AVA: The Secret Conversations – 04 September 2025

AVA: The Secret Conversations numbers among the most engaging two-handers I have ever seen. This is due in large part to the absolutely mind boggling versatility of actor Aaron Costa Ganis, credited with the role of Peter Evans but also playing Mickey Rooney, Artie Shaw, and Frank Sinatra. Ganis slipped in and out of roles and accents with a deft ease that was absolutely amazing and completely believable. His foil, Elizabeth McGovern played one wildly inconsistent character—Ava Gardner—whose mental health challenges coupled with the dramatic aftermath of a stroke made her unpredictable. While Ganis was challenged with playing multiple roles as the show went through memories, McGovern was challenged with keeping some consistent elements in one role despite the intense changes her character was going through between scenes. Both were very successful, and ultimately brought back to life former celebrities whose influences linger despite their names being said less and less frequently.

One of the fundamental conflicts that emerged in the play centered around whose story the world wanted to feel—Peter felt that he was writing Ava’s story, while his manager, Ed Victor (voiced by John Tufts) felt that the juicy details of Frank Sinatra’s juicy bits were what everyone wanted to hear. The choice to keep Ed offstage at first seemed like a cop out to eliminate an actor, but as the show progressed, it proved an expression of the outside world being incredibly detached from the space Ava and Peter were cultivating between them—a space that excluded the pressure and judgment of the outside world. These spaces are rare, and, sadly, time limited. Ava and Peter’s relationship fell apart when Ava discovered that Peter had buried a connection to Sinatra. After all the time she had spent talking about wanting to know the details of Peter’s personal life, the second she found something upsetting, she slammed the door in his face, never to reopen it. Though she had spent the whole story painting herself the victim, this ending begs the question: how many others genuinely wanted to make things right? Is slamming the door a habit of hers that protected her or isolated her? Did the bright and bold Ava Gardner spend a lot of her life living in fear?

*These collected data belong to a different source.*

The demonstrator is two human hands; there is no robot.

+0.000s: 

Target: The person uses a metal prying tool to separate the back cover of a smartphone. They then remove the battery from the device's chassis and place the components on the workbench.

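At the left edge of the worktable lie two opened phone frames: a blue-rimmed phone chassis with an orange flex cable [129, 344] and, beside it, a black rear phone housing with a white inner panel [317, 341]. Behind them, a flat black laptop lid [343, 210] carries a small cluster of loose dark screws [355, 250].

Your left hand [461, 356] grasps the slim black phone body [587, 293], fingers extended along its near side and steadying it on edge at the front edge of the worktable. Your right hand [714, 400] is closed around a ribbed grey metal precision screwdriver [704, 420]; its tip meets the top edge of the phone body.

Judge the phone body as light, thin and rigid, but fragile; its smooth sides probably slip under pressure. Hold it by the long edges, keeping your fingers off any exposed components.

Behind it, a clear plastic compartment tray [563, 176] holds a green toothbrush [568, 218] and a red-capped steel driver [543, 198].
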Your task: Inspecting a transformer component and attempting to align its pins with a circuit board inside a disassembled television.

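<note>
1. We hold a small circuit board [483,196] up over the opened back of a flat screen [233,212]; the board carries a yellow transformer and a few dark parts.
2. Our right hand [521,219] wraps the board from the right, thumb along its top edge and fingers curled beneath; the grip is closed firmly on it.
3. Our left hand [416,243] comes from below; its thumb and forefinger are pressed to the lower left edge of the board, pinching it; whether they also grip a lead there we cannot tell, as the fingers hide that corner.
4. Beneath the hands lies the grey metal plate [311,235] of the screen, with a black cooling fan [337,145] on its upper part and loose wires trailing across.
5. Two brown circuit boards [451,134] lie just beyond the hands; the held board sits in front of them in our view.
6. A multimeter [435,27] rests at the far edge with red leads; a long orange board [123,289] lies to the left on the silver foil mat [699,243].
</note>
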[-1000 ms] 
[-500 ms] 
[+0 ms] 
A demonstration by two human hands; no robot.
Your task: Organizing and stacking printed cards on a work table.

The design elements, particularly scenic (David Meyer), lighting (Amith Chandrashaker), and projection (Alex Basco Koch), wove us in and out of the rich tapestry of Peter’s research, his conversations with Ava, and his struggle with the outside world of deadlines, money, and desire for scandal. One place we never really got to see was inside Peter. Even though the story was told through his lens, he never lost sight of it being Ava’s book—was this professionalism? Love? Or, like Ava, fear? These two characters from different walks of life turned out to not be so different in their separate desires to be approved of and loved for an uncensored version of themselves. AVA: The Secret Conversations was a beautiful story about the human desire for connection and how those connections can hurt and heal, even from the least likely of places.

I attended this performance on a press pass from The Press Room.